:: Exercise goal ::
Leaving out each picture, transcribe the lines of the listing below exactly from the first through the line that contains "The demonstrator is".

--- START ---

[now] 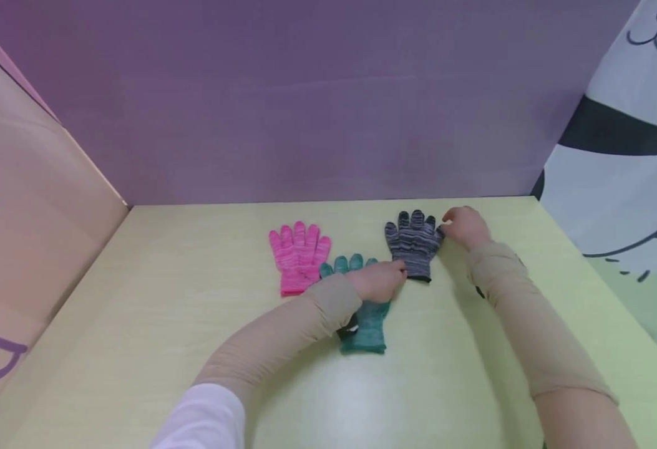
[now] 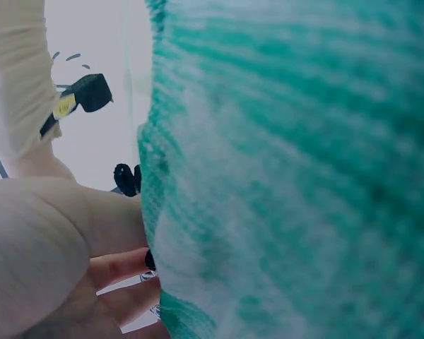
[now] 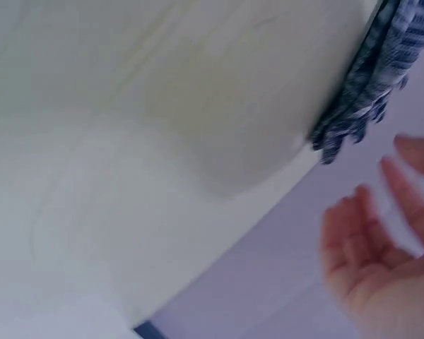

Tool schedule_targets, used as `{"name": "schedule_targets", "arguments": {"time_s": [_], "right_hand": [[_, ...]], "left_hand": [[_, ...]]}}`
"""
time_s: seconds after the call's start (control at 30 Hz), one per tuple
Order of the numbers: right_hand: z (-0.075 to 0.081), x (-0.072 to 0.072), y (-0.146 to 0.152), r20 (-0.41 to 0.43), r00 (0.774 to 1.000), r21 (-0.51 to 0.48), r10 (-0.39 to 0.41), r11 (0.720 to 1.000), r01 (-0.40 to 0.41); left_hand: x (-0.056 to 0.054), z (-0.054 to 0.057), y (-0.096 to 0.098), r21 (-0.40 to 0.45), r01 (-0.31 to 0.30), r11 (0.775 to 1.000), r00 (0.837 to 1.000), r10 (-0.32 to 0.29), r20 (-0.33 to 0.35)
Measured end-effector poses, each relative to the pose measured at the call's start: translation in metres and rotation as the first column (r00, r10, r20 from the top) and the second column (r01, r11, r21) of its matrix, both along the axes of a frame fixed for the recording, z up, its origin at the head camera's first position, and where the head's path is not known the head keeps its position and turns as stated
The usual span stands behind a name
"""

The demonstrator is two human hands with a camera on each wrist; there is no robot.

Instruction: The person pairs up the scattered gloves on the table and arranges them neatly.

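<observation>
A grey-and-black striped knit glove (image 1: 415, 243) lies on the table, fingers toward the back. My left hand (image 1: 380, 280) reaches over a teal glove (image 1: 369, 327), its fingertips right at the striped glove's cuff corner. In the left wrist view that teal glove (image 2: 290, 169) hides those fingertips, and I cannot tell whether they pinch the cuff. My right hand (image 1: 465, 226) is beside the striped glove's outermost right finger. The right wrist view shows the right hand (image 3: 381, 247) with loosely bent, spread fingers, a gap between them and the striped glove (image 3: 374, 78).
To the left of the teal glove lies a pink glove (image 1: 300, 259), fingers also toward the back. A purple wall panel (image 1: 328, 106) rises behind the pale table (image 1: 165, 299). Printed panels stand on both sides, the right one with a cartoon animal (image 1: 626, 181).
</observation>
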State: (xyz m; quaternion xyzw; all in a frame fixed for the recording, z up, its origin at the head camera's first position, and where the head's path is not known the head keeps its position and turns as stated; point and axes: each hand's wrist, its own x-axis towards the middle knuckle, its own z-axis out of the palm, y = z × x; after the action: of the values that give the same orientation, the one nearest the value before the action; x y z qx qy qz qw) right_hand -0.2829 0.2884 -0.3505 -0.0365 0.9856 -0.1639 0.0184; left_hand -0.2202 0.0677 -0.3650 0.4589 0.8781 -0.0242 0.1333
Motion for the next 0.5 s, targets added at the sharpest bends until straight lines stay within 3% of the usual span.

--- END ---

:: Task answer ::
[now] 
[now] 
[now] 

Tool schedule_targets, used as `{"name": "schedule_targets", "arguments": {"time_s": [_], "right_hand": [[_, ...]], "left_hand": [[_, ...]]}}`
"""
time_s: seconds after the call's start (control at 30 Hz), one per tuple
Order of the numbers: right_hand: z (-0.075 to 0.081), x (-0.072 to 0.072), y (-0.146 to 0.152), r20 (-0.41 to 0.43), r00 (0.774 to 1.000), r21 (-0.51 to 0.48), r10 (-0.39 to 0.41), r11 (0.720 to 1.000), r01 (-0.40 to 0.41); left_hand: x (-0.056 to 0.054), z (-0.054 to 0.057), y (-0.096 to 0.098), r21 (-0.40 to 0.45), r01 (-0.31 to 0.30), r11 (0.775 to 1.000), r00 (0.837 to 1.000), r10 (-0.32 to 0.29), r20 (-0.33 to 0.35)
Measured end-effector poses, each relative to the pose measured at the call's start: translation in metres and rotation as the first column (r00, r10, r20 from the top) and the second column (r01, r11, r21) of its matrix, both along the axes of a frame fixed for the recording, z up, its origin at the head camera's first position, and where the head's path is not known the head keeps its position and turns as stated
The usual span stands behind a name
"""

The demonstrator is two human hands with a camera on each wrist; there is no robot.

At this stage, the exercise is finished.